Crónica de un reencuentro con la historia de Carahatas
Por Eugenio Roque de Escobar ()
Miami.- Hay lugares que parecen condenados al silencio. No porque les falte historia, sino porque, con el paso del tiempo, la memoria de quienes los hicieron importantes se va perdiendo entre documentos olvidados, mapas antiguos, relatos incompletos y tradiciones que sobreviven apenas en la voz de los más viejos.
Así ha ocurrido durante siglos con Carahatas.
Muchos conocen su playa, su estero o sus paisajes. Pocos imaginan que aquel rincón de la costa norte de Cuba fue descrito hace más de quinientos años por los primeros cronistas de la conquista, cuando en sus aguas existía un poblado levantado sobre horcones que llamó la atención de los españoles desde los primeros días de su llegada a la Isla.
Durante meses he recorrido archivos, he confrontado documentos, he comparado mapas antiguos y modernos, he leído a cronistas, historiadores y viajeros, y también he escuchado la memoria de quienes todavía conservan historias transmitidas de generación en generación.
Poco a poco, las piezas comenzaron a encajar.
Cada documento parecía responder una pregunta y, al mismo tiempo, plantear otra nueva. La investigación terminó convirtiéndose en un verdadero viaje a través de cinco siglos de historia, desde el palafito descrito en 1512 hasta el pueblo que hoy conocemos.
El resultado de ese trabajo es un libro que muy pronto verá la luz:
Prólogo del libro
Existen lugares cuya importancia histórica no se mide por el tamaño de sus poblaciones ni por el número de sus habitantes, sino por el momento en que comenzaron a formar parte de la memoria escrita de un país. Carahatas es uno de esos lugares.

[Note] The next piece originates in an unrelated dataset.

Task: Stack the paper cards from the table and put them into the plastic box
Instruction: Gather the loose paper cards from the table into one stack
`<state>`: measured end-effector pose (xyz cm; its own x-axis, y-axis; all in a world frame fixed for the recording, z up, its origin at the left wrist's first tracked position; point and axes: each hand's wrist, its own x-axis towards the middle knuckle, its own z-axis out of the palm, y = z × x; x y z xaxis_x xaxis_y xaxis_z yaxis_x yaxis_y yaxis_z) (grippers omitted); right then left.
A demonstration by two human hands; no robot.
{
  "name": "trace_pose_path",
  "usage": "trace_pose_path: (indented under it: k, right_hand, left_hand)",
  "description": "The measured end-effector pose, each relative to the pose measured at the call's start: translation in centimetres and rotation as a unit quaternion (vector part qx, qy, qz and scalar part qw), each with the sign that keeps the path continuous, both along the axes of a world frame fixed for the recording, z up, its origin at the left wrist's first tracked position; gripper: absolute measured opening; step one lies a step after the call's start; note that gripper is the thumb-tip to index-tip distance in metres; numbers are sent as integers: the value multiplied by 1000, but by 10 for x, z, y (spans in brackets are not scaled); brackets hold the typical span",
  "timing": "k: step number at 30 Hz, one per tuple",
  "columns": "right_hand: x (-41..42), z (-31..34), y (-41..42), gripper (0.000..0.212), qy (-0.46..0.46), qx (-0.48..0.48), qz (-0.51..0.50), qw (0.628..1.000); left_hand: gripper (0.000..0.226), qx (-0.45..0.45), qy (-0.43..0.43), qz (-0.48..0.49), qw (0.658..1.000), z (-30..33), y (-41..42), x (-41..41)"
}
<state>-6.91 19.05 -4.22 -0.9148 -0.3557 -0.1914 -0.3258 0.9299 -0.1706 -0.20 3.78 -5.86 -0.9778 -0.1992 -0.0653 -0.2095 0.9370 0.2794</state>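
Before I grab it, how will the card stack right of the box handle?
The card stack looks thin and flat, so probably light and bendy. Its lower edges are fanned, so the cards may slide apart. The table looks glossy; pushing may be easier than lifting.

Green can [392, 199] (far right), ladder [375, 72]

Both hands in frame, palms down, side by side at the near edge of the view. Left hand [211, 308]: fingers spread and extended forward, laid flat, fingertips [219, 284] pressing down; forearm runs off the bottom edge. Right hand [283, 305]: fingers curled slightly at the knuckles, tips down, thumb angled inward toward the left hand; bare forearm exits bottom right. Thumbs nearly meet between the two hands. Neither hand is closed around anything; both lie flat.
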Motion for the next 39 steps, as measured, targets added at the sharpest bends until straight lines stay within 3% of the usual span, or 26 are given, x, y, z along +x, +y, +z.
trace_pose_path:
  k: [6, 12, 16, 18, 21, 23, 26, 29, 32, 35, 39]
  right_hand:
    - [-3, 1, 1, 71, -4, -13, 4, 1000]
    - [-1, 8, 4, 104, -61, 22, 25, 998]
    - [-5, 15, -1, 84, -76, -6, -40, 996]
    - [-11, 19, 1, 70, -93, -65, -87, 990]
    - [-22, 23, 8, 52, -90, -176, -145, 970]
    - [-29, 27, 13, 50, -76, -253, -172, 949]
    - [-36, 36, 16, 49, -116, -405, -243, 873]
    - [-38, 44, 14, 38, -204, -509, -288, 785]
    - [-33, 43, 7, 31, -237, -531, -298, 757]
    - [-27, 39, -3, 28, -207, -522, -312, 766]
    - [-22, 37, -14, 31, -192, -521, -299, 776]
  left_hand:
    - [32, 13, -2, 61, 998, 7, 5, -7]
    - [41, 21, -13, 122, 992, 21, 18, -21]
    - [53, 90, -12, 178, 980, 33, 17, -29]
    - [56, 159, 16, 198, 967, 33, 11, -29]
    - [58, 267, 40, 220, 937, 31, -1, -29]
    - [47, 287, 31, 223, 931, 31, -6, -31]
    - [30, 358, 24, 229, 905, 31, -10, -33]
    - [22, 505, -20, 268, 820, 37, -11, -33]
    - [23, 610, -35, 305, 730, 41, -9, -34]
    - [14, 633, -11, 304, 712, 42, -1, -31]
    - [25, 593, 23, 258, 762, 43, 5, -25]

Mientras numerosas ciudades y pueblos de Cuba surgieron siglos después de la llegada de los españoles, el nombre de Caraháte quedó registrado desde los primeros años de la conquista en las páginas de la Historia de las Indias de Fray Bartolomé de las Casas. Aquel humilde asentamiento indígena construido sobre horcones, rodeado de esteros, manglares y abundantes recursos naturales, fue escenario de uno de los encuentros más hospitalarios entre los habitantes originarios de Cuba y los expedicionarios españoles encabezados por Pánfilo de Narváez en 1512.
Sin embargo, a pesar de esa extraordinaria antigüedad documental, Carahatas ha permanecido durante siglos en un discreto segundo plano dentro de la historiografía regional. Con frecuencia su historia ha sido resumida en apenas unas líneas, mezclada con datos de otras localidades o reproducida a partir de informaciones que, repetidas una y otra vez, terminaron aceptándose como verdades sin haber sido suficientemente contrastadas con las fuentes originales.
Precisamente por esa razón nace este libro.
No pretende ser una simple recopilación cronológica de acontecimientos, sino una investigación que vuelva a las fuentes, que confronte documentos, que compare versiones y que permita reconstruir, con el mayor rigor posible, la evolución histórica de uno de los asentamientos más antiguos documentados del centro de Cuba.
A lo largo de estas páginas el lector recorrerá un amplio camino que comienza mucho antes de la llegada de los europeos, cuando los primeros habitantes ocuparon las costas del antiguo territorio indígena de Sabaneque. Continuará con la expedición de Narváez y el extraordinario relato de Fray Bartolomé de las Casas; seguirá el desarrollo del poblado durante la época colonial, el auge azucarero del siglo XIX, las guerras por la independencia, la República, las transformaciones del siglo XX y los desafíos que enfrenta Carahatas en la actualidad.
Esta obra también persigue otro propósito: separar la tradición de la evidencia documental. La historia local merece ser tratada con el mismo rigor que cualquier otra disciplina científica. El cariño por nuestra tierra jamás debe sustituir la investigación, sino inspirarla. Cada documento, cada mapa antiguo, cada expediente colonial, cada testimonio y cada vestigio arqueológico constituyen piezas de un rompecabezas que aún continúa incompleto.
Carahatas no es únicamente un pueblo de pescadores ni una hermosa playa del litoral villareño. Es un lugar donde convergen la arqueología, la historia, la geografía y la memoria colectiva; un espacio donde todavía resuenan los ecos de aquellos primeros encuentros que marcaron el inicio de una nueva etapa para la Isla de Cuba.
Si este libro logra despertar en sus lectores el deseo de conocer, proteger y valorar ese legado, habrá cumplido plenamente su propósito. Porque los pueblos que conocen su pasado poseen una identidad más firme para enfrentar el futuro, y porque la historia de Carahatas no pertenece solamente a sus habitantes, sino también al patrimonio histórico de toda Cuba.